As well as the over the top visuals, there’s also the sound. Don’t Look Now goes heavy on the dubbing, with lots of very present foley and ADR. Foley are the sound effects laid onto a film over the action captured on location; ADR is a vague abbreviation which usually stands for ‘additional dialogue replacement’ and is a practice by which actors re-record their lines in a studio to be dubbed over the film.
It is not that either are amateurish or distracting in Don’t Look Now, but they are subtly unsettling. The sound becomes slightly detached from the visuals and the sensation emphasises the sense that we are not looking in the right place, that we are not quite seeing correctly.
It also emphasises Don’t Look Now as a cinematic artefact, a deliberate piece of filmmaking work. Don’t Look Now is very ‘70s and displays many of the regrettable attitudes of its time: the cultural misogyny, the prurient sexuality, the othering of the disabled. But it also displays some of the more admirable attitudes, too: an approach to what film can be which is wholly different to the four-quadrant content products that dominate the 21st century multiplex.
That, and some of the most beautiful ‘70s outfits ever put on film. Seriously, that suit Donald Sutherland’s wearing in the final sequence? Worth killing him for. Assuming you can get the stains out afterwards.
As far as twist endings go, ‘Don’t Look Now’ holds up considerably better than ‘The Usual Suspects’

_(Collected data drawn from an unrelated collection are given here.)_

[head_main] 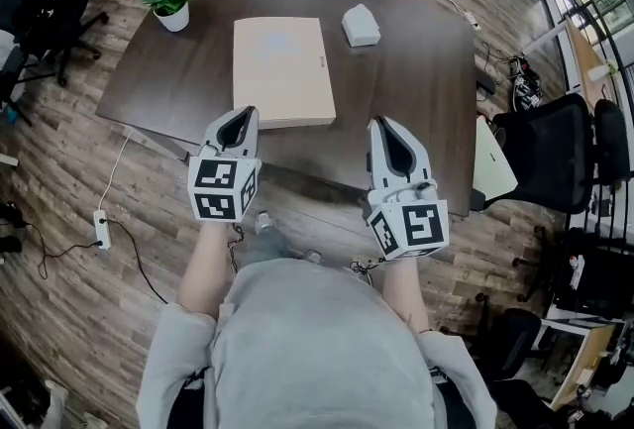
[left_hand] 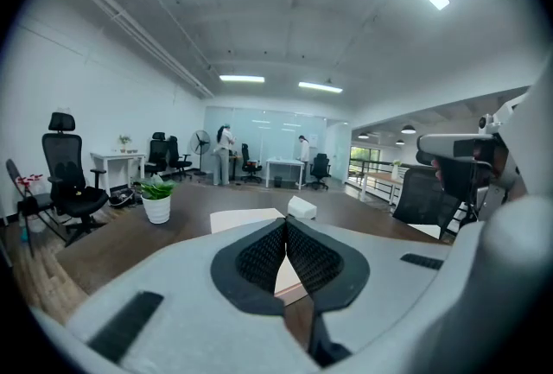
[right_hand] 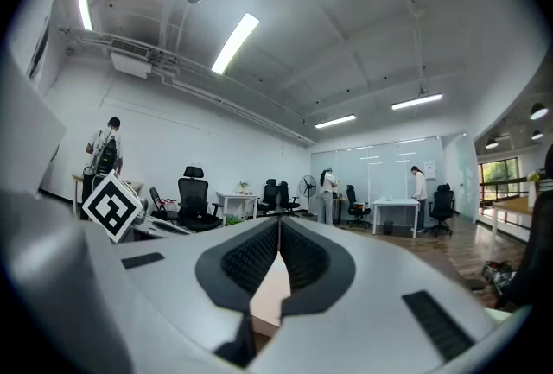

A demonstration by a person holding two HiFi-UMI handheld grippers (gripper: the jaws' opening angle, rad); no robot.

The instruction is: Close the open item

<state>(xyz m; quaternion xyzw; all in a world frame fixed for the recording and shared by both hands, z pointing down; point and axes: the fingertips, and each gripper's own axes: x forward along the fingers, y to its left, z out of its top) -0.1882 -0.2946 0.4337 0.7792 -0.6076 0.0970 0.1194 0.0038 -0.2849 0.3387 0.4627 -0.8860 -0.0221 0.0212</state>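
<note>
- Nearest, the person's grey top looks soft and matte. Both forearms reach forward from it to the black-and-white marker cubes on the grippers.
- Just ahead, the left gripper hangs at the near edge of the table. Its ribbed black pads are pressed together with nothing between them.
- Likewise, the right gripper has its jaws closed on themselves and empty. Its smooth grey plastic shell tapers to a blunt point.
- Beyond both, the table is a dark, smooth slab with squared corners.
- On it, just past the left gripper, the beige box lies flat. It is rectangular and looks like cardboard, and its lid sits level with the body.
- Judging from that flush lid, the closing seems done. Neither gripper touches the box, and I see no gap left to press down.
- Farther back stand a leafy green plant in a round white pot and a small white rounded object, well apart from each other.
- Around the table, the floor is wood-grain plank.
</note>
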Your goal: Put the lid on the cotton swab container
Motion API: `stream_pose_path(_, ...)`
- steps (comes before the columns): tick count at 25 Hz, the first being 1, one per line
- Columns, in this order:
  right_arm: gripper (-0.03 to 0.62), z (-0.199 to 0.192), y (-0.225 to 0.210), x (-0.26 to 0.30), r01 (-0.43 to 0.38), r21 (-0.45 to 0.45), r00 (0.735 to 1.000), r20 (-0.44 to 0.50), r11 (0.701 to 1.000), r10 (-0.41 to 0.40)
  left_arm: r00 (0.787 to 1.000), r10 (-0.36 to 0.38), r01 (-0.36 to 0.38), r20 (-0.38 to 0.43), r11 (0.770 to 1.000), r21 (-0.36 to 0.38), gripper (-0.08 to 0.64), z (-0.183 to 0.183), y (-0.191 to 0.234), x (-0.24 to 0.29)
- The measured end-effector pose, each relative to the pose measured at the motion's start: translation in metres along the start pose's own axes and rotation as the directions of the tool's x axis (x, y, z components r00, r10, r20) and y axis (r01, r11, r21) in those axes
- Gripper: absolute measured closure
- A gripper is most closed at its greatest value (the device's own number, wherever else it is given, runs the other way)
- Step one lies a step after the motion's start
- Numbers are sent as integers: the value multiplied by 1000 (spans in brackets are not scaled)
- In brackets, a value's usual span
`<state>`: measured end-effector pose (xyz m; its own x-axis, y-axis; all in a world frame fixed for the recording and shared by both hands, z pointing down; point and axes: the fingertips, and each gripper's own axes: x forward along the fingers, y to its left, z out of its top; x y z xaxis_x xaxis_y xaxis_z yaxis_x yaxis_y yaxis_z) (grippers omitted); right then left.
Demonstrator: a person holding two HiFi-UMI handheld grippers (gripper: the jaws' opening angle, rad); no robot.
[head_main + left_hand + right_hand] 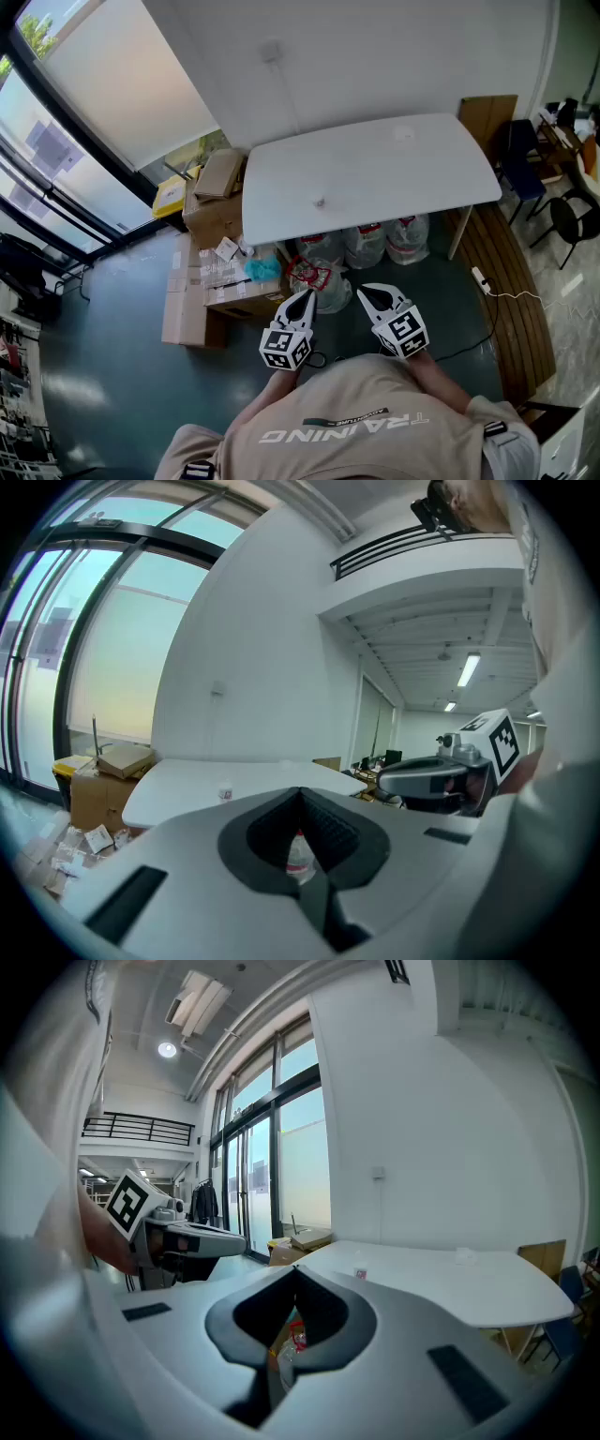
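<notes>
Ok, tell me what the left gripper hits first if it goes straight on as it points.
Probably the plastic bags under the white table; the left gripper seems aimed just below the tabletop edge, though depth is unclear.

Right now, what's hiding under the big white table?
Three clear plastic bags sit under the table's front edge, and cardboard boxes stand beside its left end. The tabletop covers everything farther back, so I can't tell what else is under there.
</notes>
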<state>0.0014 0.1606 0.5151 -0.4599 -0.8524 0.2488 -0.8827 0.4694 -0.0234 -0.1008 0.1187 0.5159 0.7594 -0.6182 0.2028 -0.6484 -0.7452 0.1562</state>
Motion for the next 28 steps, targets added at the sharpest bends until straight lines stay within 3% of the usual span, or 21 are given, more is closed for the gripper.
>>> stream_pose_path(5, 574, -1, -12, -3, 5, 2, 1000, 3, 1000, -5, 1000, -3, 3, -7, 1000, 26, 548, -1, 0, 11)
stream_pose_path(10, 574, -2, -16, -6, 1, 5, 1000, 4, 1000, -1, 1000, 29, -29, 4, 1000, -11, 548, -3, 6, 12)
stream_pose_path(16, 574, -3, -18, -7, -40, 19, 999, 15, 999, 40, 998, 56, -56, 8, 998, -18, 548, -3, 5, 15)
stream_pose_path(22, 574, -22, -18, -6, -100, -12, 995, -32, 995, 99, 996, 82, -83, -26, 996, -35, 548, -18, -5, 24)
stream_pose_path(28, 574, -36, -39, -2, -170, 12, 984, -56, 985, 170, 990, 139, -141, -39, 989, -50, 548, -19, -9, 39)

"Donald Nether-lands" is KILLING me 😂
Another nice one. I love the way you analytically dissect the films, Descartes would be pleased. But I must admit that "revealed entirely through montage, using the editing to build a sensory gestalt that transcends dialogue" left me a bit perplexed. That's a bit gen X intellectually over-the-top don't you think? Which of course nicely exemplifies what "OK, boomer" is about (at least to our kids, if ever they read it :).